What is the difference between custom building a CMS website and an open source CMS?
If you build the CMS yourself you have the great opportunity of going through all the problems and bugs that have already been encountered and fixed by the people the build open source CMS before. ;-)
Seriously, in my opinion, building your own CMS only makes sense if there is no open source CMS that you can customize to fit your needs. I think that you will have less trouble (and it will take less time) customizing some existing CMS.

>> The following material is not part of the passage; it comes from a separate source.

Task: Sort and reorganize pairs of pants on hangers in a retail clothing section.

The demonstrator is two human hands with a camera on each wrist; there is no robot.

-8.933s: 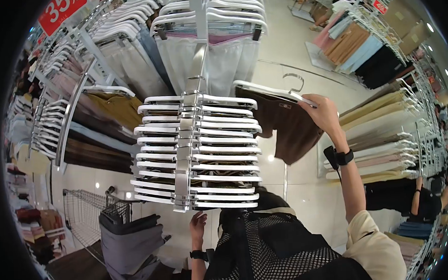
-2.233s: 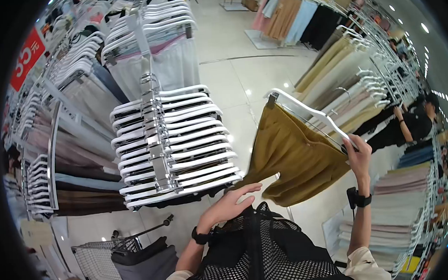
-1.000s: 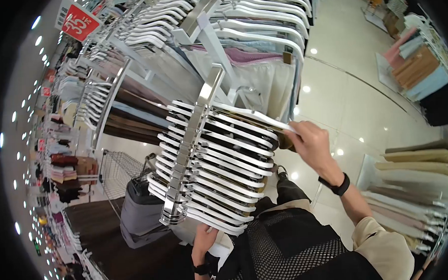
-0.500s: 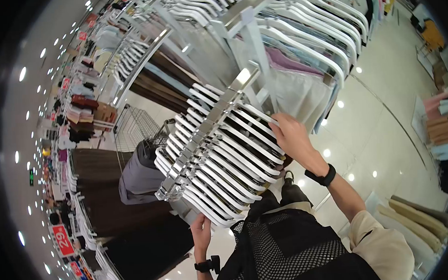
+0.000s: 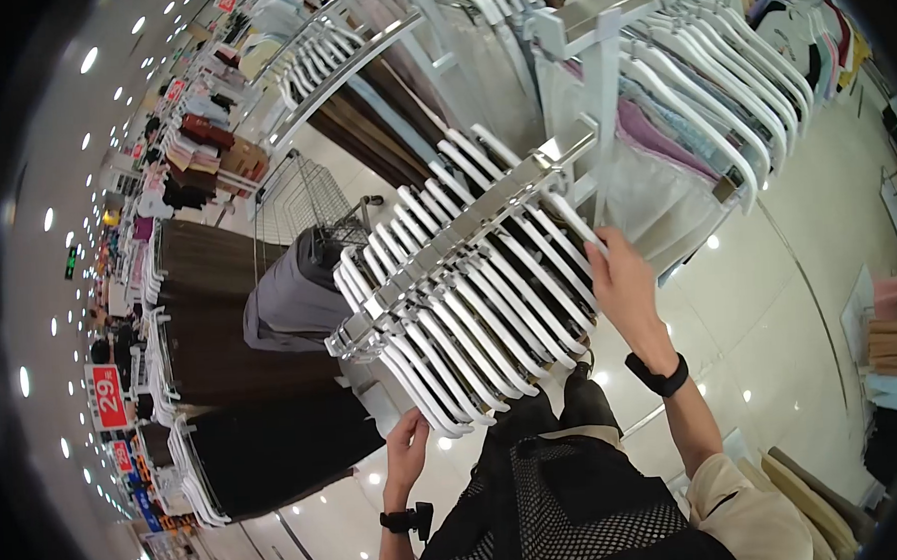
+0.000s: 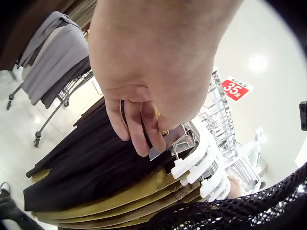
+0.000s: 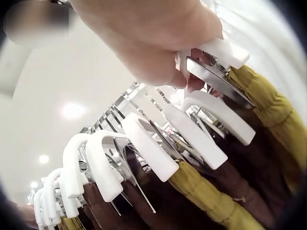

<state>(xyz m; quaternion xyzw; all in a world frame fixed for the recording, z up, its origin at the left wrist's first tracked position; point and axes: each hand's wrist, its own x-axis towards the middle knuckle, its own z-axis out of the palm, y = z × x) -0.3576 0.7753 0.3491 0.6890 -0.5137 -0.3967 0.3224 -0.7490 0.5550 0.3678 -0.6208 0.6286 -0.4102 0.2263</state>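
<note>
In the head view, my right hand (image 5: pixel 627 282) grips the end of a white hanger (image 5: pixel 569 223) at the far end of a row on a metal rail (image 5: pixel 486 213). The right wrist view shows my thumb and fingers round this hanger, with a mustard garment (image 7: pixel 273 100) clipped below. Brown and mustard garments hang beside it from more white hangers (image 7: pixel 148 148). My left hand (image 5: pixel 406 450) is at the near end of the row. In the left wrist view its fingers (image 6: pixel 138 136) hang loosely bent over black trousers (image 6: pixel 96 163), close to a hanger clip.
Behind the rail stands a rack with pale garments (image 5: pixel 665 195) on white hangers. A wire cart (image 5: pixel 300 201) with grey cloth (image 5: pixel 294 297) draped on it stands at left. Dark garments (image 5: pixel 276 448) hang at lower left, near a red price sign (image 5: pixel 106 397). Tiled floor (image 5: pixel 750 317) lies at right.
Earlier my right hand held brown, then mustard trousers on hangers away from the row; now its hanger is at the row's far end. My left hand has lowered. The view has swung left.
</note>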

Depends on what you need, how much time you have and how much coding experience you have. For example you could go and write your CMS, add only the functionality you need and keep it rather simple. But you'll have to debug it, take care of many issues like character encoding, security and you'll have to write even simple functionalities like an internal search engine. If you use something like Joomla, Wordpress or Drupal (just to mention the most popular ones), you'll have very well tested environments that have been patched for many security issues. You'll find hundreds of extensions like photo galleries, search engines, multiple language support. The drawback is that if you want to add something particular you have to spend time learning their API... but probably that would require less that coding something on your own... or may not. It's all about the complexity of what you need. You should try taking a look at one CMS API, I suggest a popular one so that you'll find plenty of examples on Google, then try to figure out how difficult it can be to learn and finally make your decision.